Chale, que feo ha de ser eso de irse de mojarra…
La verdad que muy interesante lo que publicas, ahora mi pregunta es la siguiente: a parte de la cuestión económica ¿qué otra cosa motiva a que cientos de personas tengan que sufrir de esa forma para entrar a los EE.UU?. Ojala el chiva, este disfrutando de los beneficios del primer mundo. Hasta pronto!!!.
Borondongo,
Dicen que es el infierno, sobretodo cuando eres centroamericano y quieres pasar por todo México, que ironías.
Cyrce,
Pues creo que es la cuestión económica y ya. En las siguientes partes de “El Costo del sueño americano” trataré de explicar varios de esos detalles.
Para la mayoria de los hombres adultos q’ son padres y para las Sras. q’ son madres solteras el mejorar su situacion economica los impulsa a llevar a cabe la travesia. Viajan con el deceo de construir su casita propia, de iniciar un negocio o simplemente de mantener a sus hijos con lo basico, como sucede comunmente, pues despues les es casi imposible hacer algo mas ambicioso pues en E.U. se encuentran con que hay q’ pagar renta, comida, gas, aseguranza mas otros gastos extras q’ son indispensables para cualquier imigrante q’ se mueve solo.
Losjovenes y mas chicos viajan para poder reunirse con familiares como sus padres o hermanos que tienen tiempo sin ver.
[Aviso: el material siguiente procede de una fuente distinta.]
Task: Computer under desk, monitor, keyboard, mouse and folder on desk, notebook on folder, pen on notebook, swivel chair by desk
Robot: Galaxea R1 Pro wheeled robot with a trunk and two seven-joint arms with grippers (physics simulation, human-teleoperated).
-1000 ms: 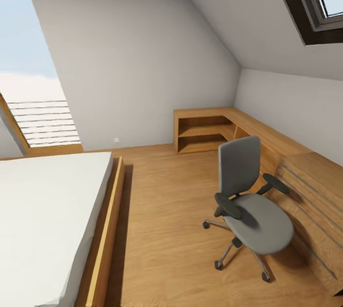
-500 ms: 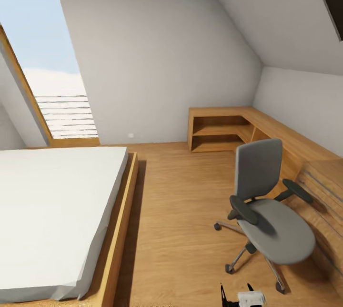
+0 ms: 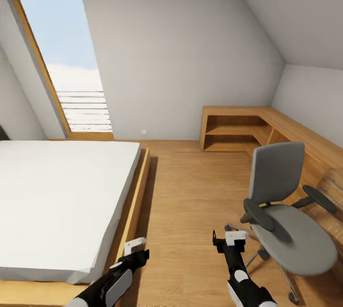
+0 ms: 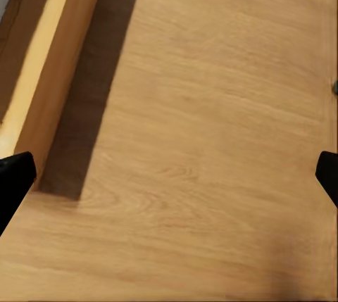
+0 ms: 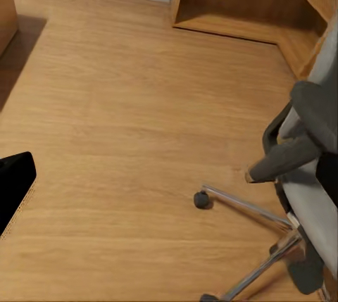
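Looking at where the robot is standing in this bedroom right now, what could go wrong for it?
The right gripper hangs close to the swivel chair, so a turn might knock its chrome legs and roll it away. The left gripper sits near the bed frame and could scrape it. The chair's seat looks bare, with no blue folder on it, so the robot may need to search elsewhere.

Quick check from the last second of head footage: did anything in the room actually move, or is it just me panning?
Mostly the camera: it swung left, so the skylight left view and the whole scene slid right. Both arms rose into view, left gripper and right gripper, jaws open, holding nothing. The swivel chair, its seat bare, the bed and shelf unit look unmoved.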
Muchas veces los hijos se quedan al cuidado de abuelos q’ con el paso del tiempo mueren y al quedarse solos no tienen otra opcion q’ reunirse con sus padres u otros parientes de E.U.
Creo que es feo eso de abandonar tu pais por falta de oportunidades.Deberiamos de ser agresivos en nuestra nacion no para poner un negocio (estos fracasan poruqe la gente notiene dinero si cerca de ahi no hay una empresa) sino para ser empresas competitivas y conformarnos con salarios bajos como los chinos.Para mover un poco la economia. O de veras los que tienen un poco de dinero y conocimentos hacer una empresa.Contratar gentey generar empleos.